So we’re gonna, we’re going to talk about that in another episode. There are a lot of protocols that we’re going to list that you are welcome to look up. We don’t want to steal anybody’s ideas and read them all in detail here, but we will link them all. Yeah. Yeah. We’ll, we’ll make sure you can find them.

And if you’re in our breastfeeding group, I’ve, I’ve got some documents in the files for that as well. And there is actually a LA Leche League Facebook Group, specifically for induced lactation and relactation. And I send everybody there when they’re doing this.

And I just wanted to say really quick, some of these protocols do involve medications, such as Reglan and domperidone and you should definitely consult your provider before starting those. Because first of all, domperidone, you cannot get in the United States because it’s not FDA approved for lactation.

Although it has less side effects than what we can use here, which is Reglan. Reglan does have some mental health side effects. So if you are already struggling with PPD or PPA, this might not be the one for you. You might want to choose a different protocol that doesn’t involve that medication. Yeah, but I will say the protocols that involve medication tend to be more effective if we’re inducing lactation.

And we don’t typically need that as much if we’re relactating. Right. So let’s start with the Newman Goldfarb protocol. It’s probably the most popular one, especially for people who’ve never breastfed before. So it begins with several months of using medications, because they’re trying to essentially stimulate the hormonal state of pregnancy, right.

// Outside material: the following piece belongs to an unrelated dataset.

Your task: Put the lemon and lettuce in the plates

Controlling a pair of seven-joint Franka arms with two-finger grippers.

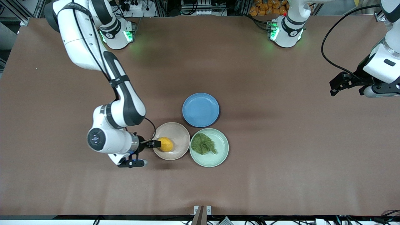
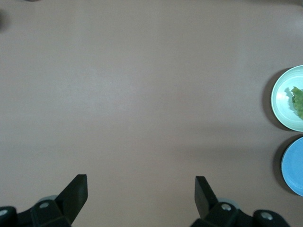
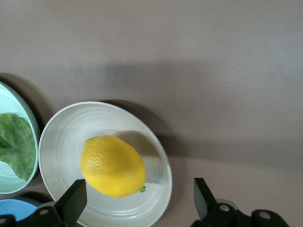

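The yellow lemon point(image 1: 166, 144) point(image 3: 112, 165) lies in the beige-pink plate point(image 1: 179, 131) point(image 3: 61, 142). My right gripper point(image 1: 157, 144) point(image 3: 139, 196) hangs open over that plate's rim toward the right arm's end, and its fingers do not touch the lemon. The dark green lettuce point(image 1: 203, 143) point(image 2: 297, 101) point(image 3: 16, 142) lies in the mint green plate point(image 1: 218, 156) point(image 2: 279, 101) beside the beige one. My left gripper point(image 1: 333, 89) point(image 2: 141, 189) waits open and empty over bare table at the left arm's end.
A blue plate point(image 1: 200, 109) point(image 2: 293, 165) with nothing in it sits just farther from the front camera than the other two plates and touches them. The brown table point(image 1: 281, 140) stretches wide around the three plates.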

We’re mimicking pregnancy. So this is a more popular protocol, when we’re inducing, lactation. We, you know, we have a long time to plan. It’s okay to skip that part and still use the rest of it. Then we shift the pharmaceuticals kind of quote, like stimulating birth and start pumping with a really good breast pump.

We’re not talking about whatever crap your insurance gives you. Like we’re talking about the Medela symphony, something like that. That is a multi-user, truly hospital grade breast pump, not just something they throw on the advertisement that says hospital grade. And then when your baby is able to latch, you also use an at-breast supplementary, like we mentioned, whenever they’re able to latch and you continue pumping around the clock. So, this is like probably the most involved protocol, but also very successful as far as they go.

Then we have the traditional protocol, which is a very simple protocol based on observing mothers in developing countries. And this basically just involves waiting until your baby arrives and then breastfeeding very frequently. Whatever the baby doesn’t get from the breast is supplemented using a cup.

Right. We don’t use any bottles in this protocol. So this is something that we often see with same-sex couples where one person carries the actual baby, but both would like to breastfeed. And there is no herbs or pharmaceutical medications recommended for the traditional protocol. Yeah. And I think with the traditional one too, they usually recommend hand expressing if baby’s not latching, because it’s kind of meant to be more globally applicable, but if you have a pump, that’s fine.

Okay. Then we have the Avery protocol, which instructs you to manually stimulate your breasts and nipples and start the process off then breastfeed at the breast with an at-breast supplementer whenever your baby’s ready to do that. Again, no pharmaceuticals or medications. And again, that recommends hand stimulation over pumps. I don’t, you know, whatever is applicable to you in your life, you do.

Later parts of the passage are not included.